- **Activity**: Word for word, copy the entire listing below, but do not carry over any pictures.

- **Information shown**:
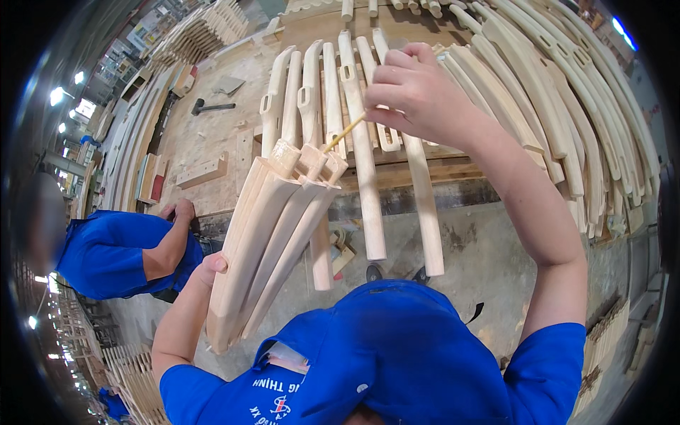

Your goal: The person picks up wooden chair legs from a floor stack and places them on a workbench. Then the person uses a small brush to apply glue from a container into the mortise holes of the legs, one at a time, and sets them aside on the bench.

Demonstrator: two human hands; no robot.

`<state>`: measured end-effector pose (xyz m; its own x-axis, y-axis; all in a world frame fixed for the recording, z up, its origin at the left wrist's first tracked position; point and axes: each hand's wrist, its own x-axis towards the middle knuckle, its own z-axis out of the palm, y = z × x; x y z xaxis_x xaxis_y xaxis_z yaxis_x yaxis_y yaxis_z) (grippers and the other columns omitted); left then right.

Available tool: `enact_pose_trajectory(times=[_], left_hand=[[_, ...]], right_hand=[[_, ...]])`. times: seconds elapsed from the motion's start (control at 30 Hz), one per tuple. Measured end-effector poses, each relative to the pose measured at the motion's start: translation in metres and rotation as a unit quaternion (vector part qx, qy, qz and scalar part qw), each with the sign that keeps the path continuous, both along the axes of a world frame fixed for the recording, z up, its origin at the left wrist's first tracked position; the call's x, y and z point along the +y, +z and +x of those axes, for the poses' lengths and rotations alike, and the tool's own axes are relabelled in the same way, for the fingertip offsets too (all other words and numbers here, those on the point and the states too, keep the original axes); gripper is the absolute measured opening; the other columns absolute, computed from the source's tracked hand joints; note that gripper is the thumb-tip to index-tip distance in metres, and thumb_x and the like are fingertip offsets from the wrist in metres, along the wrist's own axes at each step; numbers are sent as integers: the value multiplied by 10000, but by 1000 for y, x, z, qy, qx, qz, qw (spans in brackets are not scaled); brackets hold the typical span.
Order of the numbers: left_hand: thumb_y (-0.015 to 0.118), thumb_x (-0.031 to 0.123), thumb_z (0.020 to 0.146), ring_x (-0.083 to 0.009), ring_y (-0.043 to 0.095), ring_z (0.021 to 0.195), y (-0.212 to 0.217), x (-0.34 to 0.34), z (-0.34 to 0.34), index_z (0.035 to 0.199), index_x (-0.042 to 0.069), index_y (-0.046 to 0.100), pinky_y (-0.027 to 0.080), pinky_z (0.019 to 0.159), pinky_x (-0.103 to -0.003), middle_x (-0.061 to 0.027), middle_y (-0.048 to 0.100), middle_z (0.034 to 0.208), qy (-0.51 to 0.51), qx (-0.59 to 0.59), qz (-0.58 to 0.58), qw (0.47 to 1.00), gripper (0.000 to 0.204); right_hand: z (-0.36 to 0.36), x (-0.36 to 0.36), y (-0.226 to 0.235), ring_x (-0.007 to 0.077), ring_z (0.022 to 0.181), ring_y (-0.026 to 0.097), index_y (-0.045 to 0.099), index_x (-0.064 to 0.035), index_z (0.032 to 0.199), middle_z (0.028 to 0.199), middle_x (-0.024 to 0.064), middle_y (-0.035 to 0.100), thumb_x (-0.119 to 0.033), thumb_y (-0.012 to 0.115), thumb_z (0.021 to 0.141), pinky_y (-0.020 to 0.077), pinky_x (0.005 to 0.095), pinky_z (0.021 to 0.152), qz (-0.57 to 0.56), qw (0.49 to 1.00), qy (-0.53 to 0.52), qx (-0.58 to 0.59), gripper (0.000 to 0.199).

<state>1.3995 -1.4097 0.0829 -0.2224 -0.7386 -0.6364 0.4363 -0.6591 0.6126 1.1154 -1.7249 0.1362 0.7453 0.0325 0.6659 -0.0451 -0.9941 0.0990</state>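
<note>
My left hand grips a bundle of three pale curved wooden legs from below, holding them upright with their tenon ends up. My right hand is raised above them and pinches a thin wooden stick. The stick's tip touches the top end of the bundle, near the tenon ends. My blue shirt fills the lower middle of the view.
A plywood workbench lies ahead, with rows of similar curved wooden parts spread over its middle and right. A hammer and wood blocks lie on its left. A person in a blue shirt leans at the bench to my left.
</note>
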Motion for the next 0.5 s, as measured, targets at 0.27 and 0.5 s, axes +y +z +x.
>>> enact_pose_trajectory(times=[0.27,0.5], left_hand=[[679,417,680,-271,601,1012,-2,13,6,1304,-13,444,484,879,-367,-192,573,1172,38,-10,-12,999,794],[667,432,694,-268,602,1010,4,26,51,1302,-12,448,484,876,-367,-192,574,1169,236,-153,-84,956,784]], right_hand=[[15,1,-1,161,798,490,520,-139,704,753,-25,508,-163,705,723,320,374,863,-12,999,11,-47,187],[7,10,-4,151,790,514,551,-145,703,740,-22,518,-132,713,689,361,356,824,-52,995,-17,-80,163]])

- **Exercise result**:
Your goal: The person picks up wooden chair legs from a floor stack and places them on a workbench. Then the person uses a small brush to apply glue from a container into the mortise holes of the legs, one at a time, and sets them aside on the bench.

Demonstrator: two human hands; no robot.

`<state>`: measured end-effector pose (xyz m; its own x-axis, y-axis; all in a world frame fixed for the recording, z up, its origin at the left wrist's first tracked position; point and axes: each hand's wrist, its own x-axis towards the middle knuckle, its own z-axis out of the palm, y = z × x; x y z xaxis_x xaxis_y xaxis_z yaxis_x yaxis_y yaxis_z) (grippers and the other columns omitted); left then right.

Available tool: `enact_pose_trajectory(times=[_], left_hand=[[_, ...]], right_hand=[[_, ...]])`. times: seconds elapsed from the motion's start (control at 30 Hz), one per tuple. Measured end-effector poses, each relative to the pose measured at the motion's start: translation in metres and rotation as a unit quaternion (vector part qx, qy, qz and scalar part qw), each with the sign that keeps the path continuous, both along the axes of a world frame fixed for the recording, z up, its origin at the left wrist's first tracked position; the call's x, y and z point along the +y, +z and +x of those axes, for the poses' lengths and rotations alike, and the tool's own axes are relabelled in the same way, for the fingertip offsets too (all other words and numbers here, those on the point and the states too, keep the original axes); gripper is the absolute measured opening; the other columns absolute, computed from the source's tracked hand joints; note that gripper is the thumb-tip to index-tip distance in metres, and thumb_x and the like are fingertip offsets from the wrist in metres, along the wrist's own axes at each step; numbers are sent as integers: the value multiplied by 10000, but by 1000 for y, x, z, qy, qx, qz, qw (spans in brackets are not scaled); brackets hold the typical span.
Order of the numbers: left_hand: thumb_y (-0.015 to 0.118), thumb_x (-0.031 to 0.123), thumb_z (0.020 to 0.146), ring_x (-0.083 to 0.009), ring_y (-0.043 to 0.095), ring_z (0.021 to 0.195), y (-0.212 to 0.217), x (-0.34 to 0.34), z (-0.34 to 0.34), index_z (0.035 to 0.199), index_x (-0.042 to 0.069), index_y (-0.046 to 0.100), pinky_y (-0.027 to 0.080), pinky_z (0.019 to 0.159), pinky_x (-0.103 to -0.003), middle_x (-0.061 to 0.027), middle_y (-0.048 to 0.100), middle_z (0.034 to 0.208), qy (-0.51 to 0.51), qx (-0.59 to 0.59), qz (-0.58 to 0.58), qw (0.47 to 1.00), gripper (0.000 to 0.204); right_hand: z (-0.36 to 0.36), x (-0.36 to 0.36), y (-0.226 to 0.235), ring_x (-0.007 to 0.077), ring_z (0.022 to 0.181), ring_y (-0.026 to 0.097), index_y (-0.045 to 0.099), index_x (-0.064 to 0.035), index_z (0.032 to 0.199), middle_z (0.028 to 0.199), middle_x (-0.024 to 0.064), middle_y (-0.035 to 0.100), thumb_x (-0.119 to 0.033), thumb_y (-0.012 to 0.115), thumb_z (0.021 to 0.141), pinky_y (-0.020 to 0.077), pinky_x (0.005 to 0.095), pinky_z (0.021 to 0.152), qz (-0.57 to 0.56), qw (0.49 to 1.00), qy (-0.53 to 0.52), qx (-0.58 to 0.59), gripper (0.000 to 0.199).

<state>1.3995 -1.4097 0.0829 -0.2224 -0.7386 -0.6364 0.4363 -0.6591 0.6126 1.1154 -1.7249 0.1362 0.7453 0.0325 0.6659 -0.0451 -0.9941 0.0990</state>
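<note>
My left hand grips a bundle of three pale curved wooden legs from below, holding them upright with their tenon ends up. My right hand is raised above them and pinches a thin wooden stick. The stick's tip touches the top end of the bundle, near the tenon ends. My blue shirt fills the lower middle of the view.
A plywood workbench lies ahead, with rows of similar curved wooden parts spread over its middle and right. A hammer and wood blocks lie on its left. A person in a blue shirt leans at the bench to my left.
</note>
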Motion for the next 0.5 s, as measured, targets at 0.27 and 0.5 s, axes +y +z +x.
>>> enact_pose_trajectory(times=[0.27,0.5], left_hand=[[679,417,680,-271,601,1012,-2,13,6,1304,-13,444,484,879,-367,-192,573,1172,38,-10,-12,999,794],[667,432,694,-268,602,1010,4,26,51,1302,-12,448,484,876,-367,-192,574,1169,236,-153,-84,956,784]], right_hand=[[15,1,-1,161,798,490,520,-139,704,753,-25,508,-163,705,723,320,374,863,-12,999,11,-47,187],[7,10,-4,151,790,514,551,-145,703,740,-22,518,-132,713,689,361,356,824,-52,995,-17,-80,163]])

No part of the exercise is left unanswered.